TASK REQUIREMENTS:
Extract the complete listing and output it unchanged.

---- INPUT DATA

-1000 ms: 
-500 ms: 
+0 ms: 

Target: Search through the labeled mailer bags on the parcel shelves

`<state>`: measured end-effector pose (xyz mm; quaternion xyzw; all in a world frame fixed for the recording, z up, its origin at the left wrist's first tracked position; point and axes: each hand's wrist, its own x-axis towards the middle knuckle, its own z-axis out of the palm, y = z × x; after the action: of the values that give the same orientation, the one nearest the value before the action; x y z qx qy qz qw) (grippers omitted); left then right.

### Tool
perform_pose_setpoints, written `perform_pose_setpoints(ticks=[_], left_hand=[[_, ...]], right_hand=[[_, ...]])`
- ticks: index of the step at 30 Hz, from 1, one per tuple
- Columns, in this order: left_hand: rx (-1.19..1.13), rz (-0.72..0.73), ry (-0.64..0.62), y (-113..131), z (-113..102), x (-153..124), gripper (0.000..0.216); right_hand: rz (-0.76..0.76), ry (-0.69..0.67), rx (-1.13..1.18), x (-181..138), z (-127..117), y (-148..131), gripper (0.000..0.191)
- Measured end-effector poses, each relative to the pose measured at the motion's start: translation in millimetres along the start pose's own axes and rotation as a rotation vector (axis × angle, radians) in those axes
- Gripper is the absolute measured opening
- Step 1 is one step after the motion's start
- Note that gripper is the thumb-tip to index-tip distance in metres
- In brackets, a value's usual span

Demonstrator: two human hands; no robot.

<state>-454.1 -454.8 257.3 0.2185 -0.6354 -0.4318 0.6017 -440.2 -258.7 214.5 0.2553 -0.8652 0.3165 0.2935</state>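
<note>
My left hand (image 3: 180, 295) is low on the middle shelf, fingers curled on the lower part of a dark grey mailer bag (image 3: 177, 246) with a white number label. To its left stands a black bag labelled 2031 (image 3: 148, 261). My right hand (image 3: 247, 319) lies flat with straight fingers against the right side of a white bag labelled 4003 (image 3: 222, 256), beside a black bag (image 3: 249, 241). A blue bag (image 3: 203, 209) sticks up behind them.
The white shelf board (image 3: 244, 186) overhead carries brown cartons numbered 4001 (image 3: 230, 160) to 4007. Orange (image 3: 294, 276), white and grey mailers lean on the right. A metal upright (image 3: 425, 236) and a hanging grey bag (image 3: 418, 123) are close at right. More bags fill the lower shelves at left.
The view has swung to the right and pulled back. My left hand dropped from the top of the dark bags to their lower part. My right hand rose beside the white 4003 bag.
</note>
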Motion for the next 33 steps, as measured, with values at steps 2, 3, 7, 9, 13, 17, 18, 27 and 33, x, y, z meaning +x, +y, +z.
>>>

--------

SOLVED EXERCISE:
-1000 ms: 
-500 ms: 
+0 ms: 

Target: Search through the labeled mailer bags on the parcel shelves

`<state>`: measured end-effector pose (xyz mm; quaternion xyzw; all in a world frame fixed for the recording, z up, its origin at the left wrist's first tracked position; point and axes: each hand's wrist, its own x-axis towards the middle knuckle, its own z-axis out of the palm, y = z × x; after the action: of the values that give the same orientation, the one nearest the value before the action; x y z qx qy qz qw) (grippers omitted); left then right.

### Tool
perform_pose_setpoints, written `perform_pose_setpoints(ticks=[_], left_hand=[[_, ...]], right_hand=[[_, ...]])`
- ticks: index of the step at 30 Hz, from 1, one per tuple
- Columns, in this order: left_hand: rx (-1.19..1.13), rz (-0.72..0.73), ry (-0.64..0.62), y (-113..131), z (-113..102), x (-153..124), gripper (0.000..0.216); right_hand: rz (-0.76..0.76), ry (-0.69..0.67), rx (-1.13..1.18), x (-181..138), z (-127..117), y (-148..131), gripper (0.000..0.191)
- Measured end-effector poses, each relative to the pose measured at the motion's start: translation in millimetres along the start pose's own axes and rotation as a rotation vector (axis × angle, radians) in those axes
- Gripper is the absolute measured opening
- Step 1 is one step after the motion's start
- Note that gripper is the thumb-tip to index-tip distance in metres
- In brackets, a value's usual span

Demonstrator: two human hands; no robot.

<state>-454.1 -454.8 257.3 0.2185 -0.6354 -0.4318 0.6017 -440.2 -258.7 214.5 0.2553 -0.8652 0.3165 0.2935</state>
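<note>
My left hand (image 3: 180, 295) is low on the middle shelf, fingers curled on the lower part of a dark grey mailer bag (image 3: 177, 246) with a white number label. To its left stands a black bag labelled 2031 (image 3: 148, 261). My right hand (image 3: 247, 319) lies flat with straight fingers against the right side of a white bag labelled 4003 (image 3: 222, 256), beside a black bag (image 3: 249, 241). A blue bag (image 3: 203, 209) sticks up behind them.
The white shelf board (image 3: 244, 186) overhead carries brown cartons numbered 4001 (image 3: 230, 160) to 4007. Orange (image 3: 294, 276), white and grey mailers lean on the right. A metal upright (image 3: 425, 236) and a hanging grey bag (image 3: 418, 123) are close at right. More bags fill the lower shelves at left.
The view has swung to the right and pulled back. My left hand dropped from the top of the dark bags to their lower part. My right hand rose beside the white 4003 bag.
</note>
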Motion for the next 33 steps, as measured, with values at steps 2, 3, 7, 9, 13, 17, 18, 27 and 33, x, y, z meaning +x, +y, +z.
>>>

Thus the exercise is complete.